O que pode ser feito
Os ataques informáticos não vão deixar de acontecer – aliás, a tendência é para aumentarem. No final de Janeiro, o Gabinete de Cibercrime da Procuradoria-Geral da República divulgou que 2021 foi o ano com mais denúncias de cibercrimes, com as queixas a duplicarem de ano para ano. Mas, se há falta de meios, como podem as empresas proteger-se? “Têm de investir na protecção, na detecção e na remediação. As grandes e médias empresas, com algumas excepções, já o fazem de uma forma estruturada. Quanto às pequenas e médias empresas... é, de, facto um grande problema. O que sugiro é que invistam no elo mais fraco da cibersegurança: as pessoas. Às vezes basta uma chamada telefónica...”, começa por explicar Rui Shantilal, CEO da Integrity part of Devoteam, empresa fornecedora de serviços de segurança da informação em auditoria e consultoria, advertindo, contudo, que risco zero “só desligando os sistemas”.

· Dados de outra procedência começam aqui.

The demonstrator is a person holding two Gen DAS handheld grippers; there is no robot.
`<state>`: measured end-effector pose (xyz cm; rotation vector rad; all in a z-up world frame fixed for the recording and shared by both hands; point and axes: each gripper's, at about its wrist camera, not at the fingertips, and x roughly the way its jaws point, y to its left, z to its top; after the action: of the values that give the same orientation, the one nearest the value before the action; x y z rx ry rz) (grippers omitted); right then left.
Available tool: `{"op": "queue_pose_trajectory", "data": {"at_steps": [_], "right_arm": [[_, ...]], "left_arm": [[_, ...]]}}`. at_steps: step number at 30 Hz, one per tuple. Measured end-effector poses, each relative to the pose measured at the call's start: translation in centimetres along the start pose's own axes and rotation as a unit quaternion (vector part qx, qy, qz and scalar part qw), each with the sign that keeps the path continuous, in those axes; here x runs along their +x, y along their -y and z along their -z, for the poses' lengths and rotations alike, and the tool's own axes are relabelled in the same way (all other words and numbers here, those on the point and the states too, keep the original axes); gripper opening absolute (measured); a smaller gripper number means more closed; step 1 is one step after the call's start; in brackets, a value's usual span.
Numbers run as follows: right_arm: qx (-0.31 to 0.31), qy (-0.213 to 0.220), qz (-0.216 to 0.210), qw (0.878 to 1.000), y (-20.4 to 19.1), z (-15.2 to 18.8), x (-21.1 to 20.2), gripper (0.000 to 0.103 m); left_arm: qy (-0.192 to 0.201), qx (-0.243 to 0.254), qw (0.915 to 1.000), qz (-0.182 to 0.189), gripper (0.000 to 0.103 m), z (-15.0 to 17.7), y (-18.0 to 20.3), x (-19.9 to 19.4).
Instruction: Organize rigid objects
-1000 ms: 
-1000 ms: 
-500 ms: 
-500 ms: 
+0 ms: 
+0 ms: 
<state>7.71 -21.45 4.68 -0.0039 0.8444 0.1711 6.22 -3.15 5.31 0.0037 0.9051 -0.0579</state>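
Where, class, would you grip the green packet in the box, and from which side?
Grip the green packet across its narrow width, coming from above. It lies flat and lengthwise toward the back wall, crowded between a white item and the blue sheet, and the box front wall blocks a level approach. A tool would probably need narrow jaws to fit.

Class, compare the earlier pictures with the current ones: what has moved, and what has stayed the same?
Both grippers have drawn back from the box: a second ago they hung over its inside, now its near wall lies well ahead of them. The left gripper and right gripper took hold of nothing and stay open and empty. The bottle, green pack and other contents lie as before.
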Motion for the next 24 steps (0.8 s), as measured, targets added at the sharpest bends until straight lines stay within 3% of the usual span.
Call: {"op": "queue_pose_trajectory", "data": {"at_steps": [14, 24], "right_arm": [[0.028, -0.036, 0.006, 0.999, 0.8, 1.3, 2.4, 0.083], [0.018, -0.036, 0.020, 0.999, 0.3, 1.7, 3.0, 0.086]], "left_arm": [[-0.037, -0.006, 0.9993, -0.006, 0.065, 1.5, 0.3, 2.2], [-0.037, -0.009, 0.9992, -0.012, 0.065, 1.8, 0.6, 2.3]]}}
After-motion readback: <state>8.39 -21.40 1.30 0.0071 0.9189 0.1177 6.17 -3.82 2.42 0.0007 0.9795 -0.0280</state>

Além disso, recomenda que utilizem tecnologias que, por si só, sejam seguras, ou seja, “utilizar serviços na cloud” [termo utilizado para descrever uma rede global de servidores] e aconselha os empresários a pensarem em cenários extremos. “Se não pensássemos em desastre não tínhamos cintos de segurança, triângulos e coletes no carro. Só temos porque antevemos que possa acontecer. A lógica deve ser a mesma neste caso: se tiver um incidente, qual o meu nível de preparação de resposta? Porque, de facto, a capacidade de recuperação e resposta é o que diferencia um incidente de um megaincidente”, garante, alertando para um tipo de ataque emergente que vai aumentar a pressão sobre as pequenas e médias empresas.

“Surgem cada vez mais ataques em que os responsáveis não atacam directamente o alvo final, mas sim um fornecedor. Por causa disso, as PME que forneçam serviços a grandes empresas vão, cada vez mais, sentir a pressão para apostar na cibersegurança. As grandes empresas já estão a começar a desenvolver programas internos para auditar os fornecedores e verificar o nível de segurança”, alerta.

Esta preocupação é reforçada pelas declarações da Vodafone que, ao NOVO, disse que continuará a investir na cibersegurança e a estimular os clientes e parceiros a fazerem o mesmo, “procurando alertar para a constante necessidade de as empresas aprimorarem a sua protecção activa”, uma vez que a sofisticação da segurança da empresa “é acompanhada pela sofisticação de meios de quem pretende desafiá-la”.

Novas guerras
“A maior informação e a maior riqueza estão, hoje em dia, na informação, nos dados”, alerta Carlos Carvalho, assumindo que as novas guerras se travam no ciberespaço. “No mundo virtual não existem propriamente fronteiras. Podemos ter as nossas instituições atacadas por pessoas que estão confortavelmente sentadas no sofá, no outro lado do mundo.”

Questionado sobre o estado de prontidão do país, o especialista diz que tem havido preocupação em melhorar a segurança, mas alerta que Portugal, “país europeu, pacífico e membro da NATO”, está num meio apetecível. “Tendemos a pensar que, por sermos um país muito tranquilo, não geramos interesse, mas, como todos os países, somos um alvo”, conclui.